Underpin the expectation-to-fail attitude in your strategies & SLA’s with your clients and you’ll be in a much more manageable situation when the shit hit’s the fan and the clients at your door.

Cost impact management

I’m always surprised at how people measure their financial impact on their business when their site goes down by seemingly pulling a figure out the air, or over egging the cost they pay to hosting companies as a way of justifying their complaint.

When truly asked to assess their actual loss, almost no one can accurately answer.

Try paying half a million a year or more, and maybe then you have a case to argue, but you can’t spend £60 a month and expect bombproof service.

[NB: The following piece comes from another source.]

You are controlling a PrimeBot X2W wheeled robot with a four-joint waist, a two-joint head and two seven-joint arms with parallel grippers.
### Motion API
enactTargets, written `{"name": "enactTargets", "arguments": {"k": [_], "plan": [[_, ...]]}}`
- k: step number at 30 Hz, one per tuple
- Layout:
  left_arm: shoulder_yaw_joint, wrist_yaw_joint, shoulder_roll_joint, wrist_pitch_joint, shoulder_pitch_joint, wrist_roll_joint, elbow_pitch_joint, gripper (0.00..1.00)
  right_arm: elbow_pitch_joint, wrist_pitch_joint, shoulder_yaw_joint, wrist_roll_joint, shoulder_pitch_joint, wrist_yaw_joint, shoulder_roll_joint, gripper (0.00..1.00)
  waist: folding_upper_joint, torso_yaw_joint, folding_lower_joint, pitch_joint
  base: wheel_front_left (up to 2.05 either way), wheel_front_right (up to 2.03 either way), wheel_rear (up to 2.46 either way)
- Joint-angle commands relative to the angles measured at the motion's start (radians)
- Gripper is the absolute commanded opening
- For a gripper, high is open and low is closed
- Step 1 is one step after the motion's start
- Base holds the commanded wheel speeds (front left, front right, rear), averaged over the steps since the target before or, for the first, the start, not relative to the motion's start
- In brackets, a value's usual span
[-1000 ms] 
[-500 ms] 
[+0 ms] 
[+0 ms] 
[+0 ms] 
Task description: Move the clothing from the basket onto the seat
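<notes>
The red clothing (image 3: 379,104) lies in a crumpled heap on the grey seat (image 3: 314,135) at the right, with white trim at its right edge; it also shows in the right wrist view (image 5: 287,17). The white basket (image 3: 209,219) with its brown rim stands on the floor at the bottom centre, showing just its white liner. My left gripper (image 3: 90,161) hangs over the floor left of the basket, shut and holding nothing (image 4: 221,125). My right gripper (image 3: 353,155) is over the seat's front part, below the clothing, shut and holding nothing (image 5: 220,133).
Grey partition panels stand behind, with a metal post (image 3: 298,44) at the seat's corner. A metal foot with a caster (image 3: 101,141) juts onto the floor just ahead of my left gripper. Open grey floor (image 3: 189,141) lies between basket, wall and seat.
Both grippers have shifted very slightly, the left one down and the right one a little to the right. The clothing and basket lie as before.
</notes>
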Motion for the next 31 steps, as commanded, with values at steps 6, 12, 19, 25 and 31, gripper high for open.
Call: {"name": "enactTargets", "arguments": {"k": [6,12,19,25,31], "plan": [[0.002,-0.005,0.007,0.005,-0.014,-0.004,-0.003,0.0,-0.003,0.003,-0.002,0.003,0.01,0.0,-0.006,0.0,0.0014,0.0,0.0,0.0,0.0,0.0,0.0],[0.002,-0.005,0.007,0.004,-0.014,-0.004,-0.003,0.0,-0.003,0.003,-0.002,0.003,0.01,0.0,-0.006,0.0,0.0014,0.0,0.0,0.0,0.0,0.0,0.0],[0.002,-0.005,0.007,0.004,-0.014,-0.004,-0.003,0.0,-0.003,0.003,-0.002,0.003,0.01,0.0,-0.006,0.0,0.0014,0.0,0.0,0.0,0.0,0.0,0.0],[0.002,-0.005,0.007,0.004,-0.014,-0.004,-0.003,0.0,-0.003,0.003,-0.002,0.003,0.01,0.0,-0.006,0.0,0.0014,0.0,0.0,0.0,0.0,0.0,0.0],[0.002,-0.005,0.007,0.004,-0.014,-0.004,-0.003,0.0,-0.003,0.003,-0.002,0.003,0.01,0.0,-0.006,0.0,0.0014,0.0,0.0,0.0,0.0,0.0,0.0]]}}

If you can work out a cost per hour that’s realistic, (maybe your sites transactional, or you have Google analytics or AdSense and can work out a true financial cost based on those analytics) and then factor in a running cost plus contingency, and then use that as a running cost measurement, you can start to understand your true financial loss when you have an outage.

Pay for quality

Don’t skimp on hosting, backups or all the boring stuff you can’t see. It’s a bit like paying for fully comprehensive car insurance. It’s expensive, and the aim is you’ll never use it, but when you need it by golly you’ll be glad you paid the extra money. When you set out your website budget, you need to consider this up front. A 10k website with no allowance for maintenance, disaster planning or backups is going to hurt you later down the line.